Big Hop Bombs: 120 Minutes IPA, Dogfish Head, Del., USA

So I give the tickets away, come hope to find them, end up having have to dig through the recycling to find the envelope and there it is – and it is not for the Jays against the Tigers…it’s for the Thursday night game next week against the Sox. I am so there.

Good reason to break out the good stuff. And not just because the last “Week of…” post never got finished with the review of this particular example of the good stuff. One reader wrote about how those long posts were messing up his RSS reader because I wrote them over time. Well, I get the point. “The Week of Eleven…” anythings is too much so we will evolve that little theme next time. See. I can both create and evolve.

On with the beer. This one pours a clear orange butterscotch with an orange cream head that resolves to a thin rim. Booze and orange marmalade on the nose, there is plenty more of each in the mouth. But there is other stuff. Lemon curd creaminess and decent graininess for a big beer with a relatively dry setting. Not overly hot from either the alcohol or the hopping – amazing considering the 120 IBU and whopping 20% booze. This one 12 oz bottle equals five standard Canadian light beers. The hops are both herbal minty green and somewhat tea astringent. Oloroso sherry. 92% of BAers get it.

Oops – it is heating up now.

The Horror Of Twitter

The BBC’s technology page runs (over there at the middle right) short quotes grabbed from blogs as part, one supposes, of an effort to be hip through enhanced vacuity. While I am sure the entire sum of this person’s work and thoughts deserves far better, the Beeb’s choice of quote this morning hil-air:

I was honestly woken up last week by the fear that I would stop blogging because Twitter is so much more compelling.
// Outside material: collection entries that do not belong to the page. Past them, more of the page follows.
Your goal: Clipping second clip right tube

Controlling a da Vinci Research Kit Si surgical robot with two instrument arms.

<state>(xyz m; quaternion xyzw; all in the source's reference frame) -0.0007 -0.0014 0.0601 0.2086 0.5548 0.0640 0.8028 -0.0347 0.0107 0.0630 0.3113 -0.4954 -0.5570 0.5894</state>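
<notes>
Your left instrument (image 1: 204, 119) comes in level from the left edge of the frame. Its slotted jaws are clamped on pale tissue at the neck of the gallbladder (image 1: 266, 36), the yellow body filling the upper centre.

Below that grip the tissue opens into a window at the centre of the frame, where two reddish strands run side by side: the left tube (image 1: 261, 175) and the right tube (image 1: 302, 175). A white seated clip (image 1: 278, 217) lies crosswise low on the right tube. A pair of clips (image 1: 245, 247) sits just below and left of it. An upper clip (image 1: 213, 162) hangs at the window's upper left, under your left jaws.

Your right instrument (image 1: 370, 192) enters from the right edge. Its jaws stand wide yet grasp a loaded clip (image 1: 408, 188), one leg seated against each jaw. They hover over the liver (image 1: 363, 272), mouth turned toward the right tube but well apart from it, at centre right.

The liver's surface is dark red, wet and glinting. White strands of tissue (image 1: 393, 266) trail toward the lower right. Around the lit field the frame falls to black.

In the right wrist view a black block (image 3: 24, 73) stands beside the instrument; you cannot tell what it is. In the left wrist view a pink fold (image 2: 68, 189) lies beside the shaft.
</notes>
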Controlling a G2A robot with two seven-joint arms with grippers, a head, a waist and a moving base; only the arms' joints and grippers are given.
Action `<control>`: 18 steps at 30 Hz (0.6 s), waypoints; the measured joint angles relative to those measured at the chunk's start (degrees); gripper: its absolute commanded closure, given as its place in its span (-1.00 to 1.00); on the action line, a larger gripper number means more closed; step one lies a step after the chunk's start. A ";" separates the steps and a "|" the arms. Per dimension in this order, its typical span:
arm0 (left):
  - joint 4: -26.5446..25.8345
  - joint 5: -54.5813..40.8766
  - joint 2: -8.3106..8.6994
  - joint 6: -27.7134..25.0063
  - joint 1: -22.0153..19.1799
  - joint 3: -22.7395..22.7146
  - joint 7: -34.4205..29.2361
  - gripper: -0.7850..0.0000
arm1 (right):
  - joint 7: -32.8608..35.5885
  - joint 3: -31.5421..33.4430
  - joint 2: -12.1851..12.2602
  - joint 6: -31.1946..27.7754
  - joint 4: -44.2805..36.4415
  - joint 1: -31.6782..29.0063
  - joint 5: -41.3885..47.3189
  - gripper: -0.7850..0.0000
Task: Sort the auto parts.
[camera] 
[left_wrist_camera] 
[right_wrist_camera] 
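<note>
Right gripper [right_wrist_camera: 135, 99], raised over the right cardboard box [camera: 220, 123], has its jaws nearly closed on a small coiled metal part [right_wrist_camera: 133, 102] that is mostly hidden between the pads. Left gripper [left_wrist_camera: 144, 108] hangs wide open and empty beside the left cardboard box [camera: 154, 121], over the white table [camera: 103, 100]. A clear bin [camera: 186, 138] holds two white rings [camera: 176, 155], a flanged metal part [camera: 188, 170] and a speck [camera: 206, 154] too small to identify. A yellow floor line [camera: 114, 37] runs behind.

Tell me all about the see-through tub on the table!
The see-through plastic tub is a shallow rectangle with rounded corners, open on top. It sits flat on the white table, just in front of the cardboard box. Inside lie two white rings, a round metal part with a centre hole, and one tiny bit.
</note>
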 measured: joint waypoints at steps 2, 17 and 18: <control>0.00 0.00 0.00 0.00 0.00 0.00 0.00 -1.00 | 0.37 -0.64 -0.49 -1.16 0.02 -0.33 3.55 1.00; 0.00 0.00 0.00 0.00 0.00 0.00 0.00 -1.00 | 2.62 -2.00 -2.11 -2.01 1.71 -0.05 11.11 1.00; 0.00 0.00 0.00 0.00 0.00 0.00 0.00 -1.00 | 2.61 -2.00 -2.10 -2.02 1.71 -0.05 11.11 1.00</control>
Somewhere over the weekend I heard of the new generation gap – between those with online habits and those without. But it is worse. It’s between those with a concern for content and those without. Twitter seems to be MetaFilter for people with even shorter attention spans. Fabulous. As MySpace devolves to Facebook and Facebook to Twitter, there ought to be a VC rush to back services that strip even more and more away. Maybe I ought to create a site with only punctuation marks available for discussion. Here’s a suggestion: “?”, “!”, “;-)”. Boffo.

I love how an object appearing to be “bhammersley” just typed “omg” like a fourteen year old Valley Girl…though I think it is spelled “omG!”

Ummm…Melamine

I have not put my mind to the question of whether the passing of my cat is related to the pet food poisoning matter. The one ate from the same dish and the late Frobie had symptoms for years. Yet, now learning more as we are about what has been going on, it would not be hard to wonder:

As American food safety regulators head to China to investigate how a chemical made from coal found its way into pet food that killed dogs and cats in the United States, workers in this heavily polluted northern city openly admit that the substance is routinely added to animal feed as a fake protein.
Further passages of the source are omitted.